**WHAT YOU WILL DO**
Your answer should be the lines below from the one holding "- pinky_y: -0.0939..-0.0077" through the one holding "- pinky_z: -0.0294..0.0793", copied exactly and with nothing else.

(Beginning of SUPPLIED MATERIAL)

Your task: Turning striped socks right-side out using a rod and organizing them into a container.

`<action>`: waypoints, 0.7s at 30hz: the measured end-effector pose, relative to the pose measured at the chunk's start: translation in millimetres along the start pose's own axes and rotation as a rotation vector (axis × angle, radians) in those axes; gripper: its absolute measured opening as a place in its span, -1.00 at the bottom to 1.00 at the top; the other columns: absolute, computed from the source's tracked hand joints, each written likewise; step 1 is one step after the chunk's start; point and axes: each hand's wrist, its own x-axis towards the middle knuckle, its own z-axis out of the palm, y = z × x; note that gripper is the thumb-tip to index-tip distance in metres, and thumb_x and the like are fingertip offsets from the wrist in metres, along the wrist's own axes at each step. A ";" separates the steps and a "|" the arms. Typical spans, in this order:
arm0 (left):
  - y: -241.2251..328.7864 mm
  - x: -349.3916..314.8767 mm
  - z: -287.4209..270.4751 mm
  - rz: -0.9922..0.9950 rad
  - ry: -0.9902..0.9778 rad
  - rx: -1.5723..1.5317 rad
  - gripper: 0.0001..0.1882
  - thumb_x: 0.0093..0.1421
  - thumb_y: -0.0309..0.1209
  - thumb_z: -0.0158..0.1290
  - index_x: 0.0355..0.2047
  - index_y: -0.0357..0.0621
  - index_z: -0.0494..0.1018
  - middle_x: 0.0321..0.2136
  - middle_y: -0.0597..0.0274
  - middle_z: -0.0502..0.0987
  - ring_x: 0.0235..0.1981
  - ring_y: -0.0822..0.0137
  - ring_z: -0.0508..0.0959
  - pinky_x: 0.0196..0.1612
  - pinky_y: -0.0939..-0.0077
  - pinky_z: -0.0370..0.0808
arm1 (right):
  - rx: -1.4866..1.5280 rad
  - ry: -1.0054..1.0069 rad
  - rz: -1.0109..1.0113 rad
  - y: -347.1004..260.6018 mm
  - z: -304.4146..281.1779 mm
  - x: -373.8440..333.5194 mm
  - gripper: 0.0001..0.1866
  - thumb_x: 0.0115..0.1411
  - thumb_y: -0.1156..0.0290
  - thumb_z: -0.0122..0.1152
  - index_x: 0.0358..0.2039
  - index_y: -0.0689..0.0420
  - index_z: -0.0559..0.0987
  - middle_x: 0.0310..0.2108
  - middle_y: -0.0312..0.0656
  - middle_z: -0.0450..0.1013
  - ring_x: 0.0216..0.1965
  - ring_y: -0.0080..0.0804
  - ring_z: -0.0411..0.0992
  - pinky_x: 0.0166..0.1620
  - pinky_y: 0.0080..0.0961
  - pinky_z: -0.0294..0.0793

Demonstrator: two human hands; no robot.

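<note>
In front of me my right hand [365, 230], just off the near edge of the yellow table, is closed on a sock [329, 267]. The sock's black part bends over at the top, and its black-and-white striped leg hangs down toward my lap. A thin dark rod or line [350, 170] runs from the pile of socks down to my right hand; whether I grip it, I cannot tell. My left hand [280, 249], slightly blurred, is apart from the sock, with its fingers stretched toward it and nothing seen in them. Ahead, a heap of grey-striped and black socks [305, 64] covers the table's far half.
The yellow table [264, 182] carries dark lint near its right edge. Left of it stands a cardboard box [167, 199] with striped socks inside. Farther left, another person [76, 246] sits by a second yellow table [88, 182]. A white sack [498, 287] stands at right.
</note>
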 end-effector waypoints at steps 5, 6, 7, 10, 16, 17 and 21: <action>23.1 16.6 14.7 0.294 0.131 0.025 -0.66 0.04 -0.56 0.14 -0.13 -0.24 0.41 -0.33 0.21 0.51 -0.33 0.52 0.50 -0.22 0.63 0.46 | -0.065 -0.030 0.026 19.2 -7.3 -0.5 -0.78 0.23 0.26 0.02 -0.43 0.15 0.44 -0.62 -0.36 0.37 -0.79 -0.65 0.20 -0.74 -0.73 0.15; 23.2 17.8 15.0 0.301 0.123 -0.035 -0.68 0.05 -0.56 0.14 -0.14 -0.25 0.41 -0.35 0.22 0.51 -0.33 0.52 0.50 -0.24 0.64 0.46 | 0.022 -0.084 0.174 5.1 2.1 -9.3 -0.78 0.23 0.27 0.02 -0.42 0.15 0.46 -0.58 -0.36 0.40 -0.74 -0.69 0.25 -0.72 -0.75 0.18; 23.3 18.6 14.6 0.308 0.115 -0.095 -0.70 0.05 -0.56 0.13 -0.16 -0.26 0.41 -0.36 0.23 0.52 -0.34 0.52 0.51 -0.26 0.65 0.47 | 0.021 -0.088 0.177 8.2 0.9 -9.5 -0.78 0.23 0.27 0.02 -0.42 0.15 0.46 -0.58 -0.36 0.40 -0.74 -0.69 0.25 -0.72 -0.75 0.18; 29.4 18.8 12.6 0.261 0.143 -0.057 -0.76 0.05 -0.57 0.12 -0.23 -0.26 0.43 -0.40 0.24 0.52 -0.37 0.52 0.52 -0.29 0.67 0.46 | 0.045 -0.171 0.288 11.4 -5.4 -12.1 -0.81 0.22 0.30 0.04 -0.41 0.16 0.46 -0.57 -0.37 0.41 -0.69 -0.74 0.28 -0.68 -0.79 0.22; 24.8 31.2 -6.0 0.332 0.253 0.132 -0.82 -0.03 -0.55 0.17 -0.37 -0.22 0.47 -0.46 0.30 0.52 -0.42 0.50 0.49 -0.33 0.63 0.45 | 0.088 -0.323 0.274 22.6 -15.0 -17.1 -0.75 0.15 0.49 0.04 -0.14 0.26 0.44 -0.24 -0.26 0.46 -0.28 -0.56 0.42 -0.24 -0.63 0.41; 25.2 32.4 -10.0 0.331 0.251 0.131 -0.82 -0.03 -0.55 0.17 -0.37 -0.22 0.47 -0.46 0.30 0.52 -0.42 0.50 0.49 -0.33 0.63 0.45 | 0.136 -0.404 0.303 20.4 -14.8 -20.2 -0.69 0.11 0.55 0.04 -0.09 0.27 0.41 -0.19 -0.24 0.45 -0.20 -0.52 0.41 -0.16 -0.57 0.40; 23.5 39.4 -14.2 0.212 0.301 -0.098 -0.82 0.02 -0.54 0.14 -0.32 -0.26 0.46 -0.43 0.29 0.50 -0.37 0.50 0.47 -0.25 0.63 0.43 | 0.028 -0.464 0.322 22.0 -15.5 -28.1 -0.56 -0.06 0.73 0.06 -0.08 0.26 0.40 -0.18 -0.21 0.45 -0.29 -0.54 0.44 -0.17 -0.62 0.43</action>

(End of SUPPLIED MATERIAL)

**ANSWER SECTION**
  - pinky_y: -0.0939..-0.0077
  - pinky_z: -0.0370..0.0808
arm1 (right):
  - rx: -1.4866..1.5280 rad
  - ry: -1.0054..1.0069 rad
  - rz: -1.0109..1.0113 rad
  - y: -347.1004..260.6018 mm
  - z: -304.4146..281.1779 mm
  - x: -373.8440..333.5194 mm
  - gripper: 0.0001..0.1866
  - thumb_x: 0.0115..0.1411
  - thumb_y: -0.1156..0.0290
  - thumb_z: -0.0122..0.1152
  - index_x: 0.0358..0.2039
  - index_y: -0.0689..0.0420
  - index_z: -0.0559..0.0987
  - middle_x: 0.0310..0.2108
  - middle_y: -0.0312..0.0656
  - middle_z: -0.0450..0.1013
  - ring_x: 0.0216..0.1965
  - ring_y: -0.0080..0.0804
  - ring_z: -0.0411..0.0992
  - pinky_x: 0.0166..0.1620
  - pinky_y: 0.0080..0.0961
  - pinky_z: -0.0294..0.0793

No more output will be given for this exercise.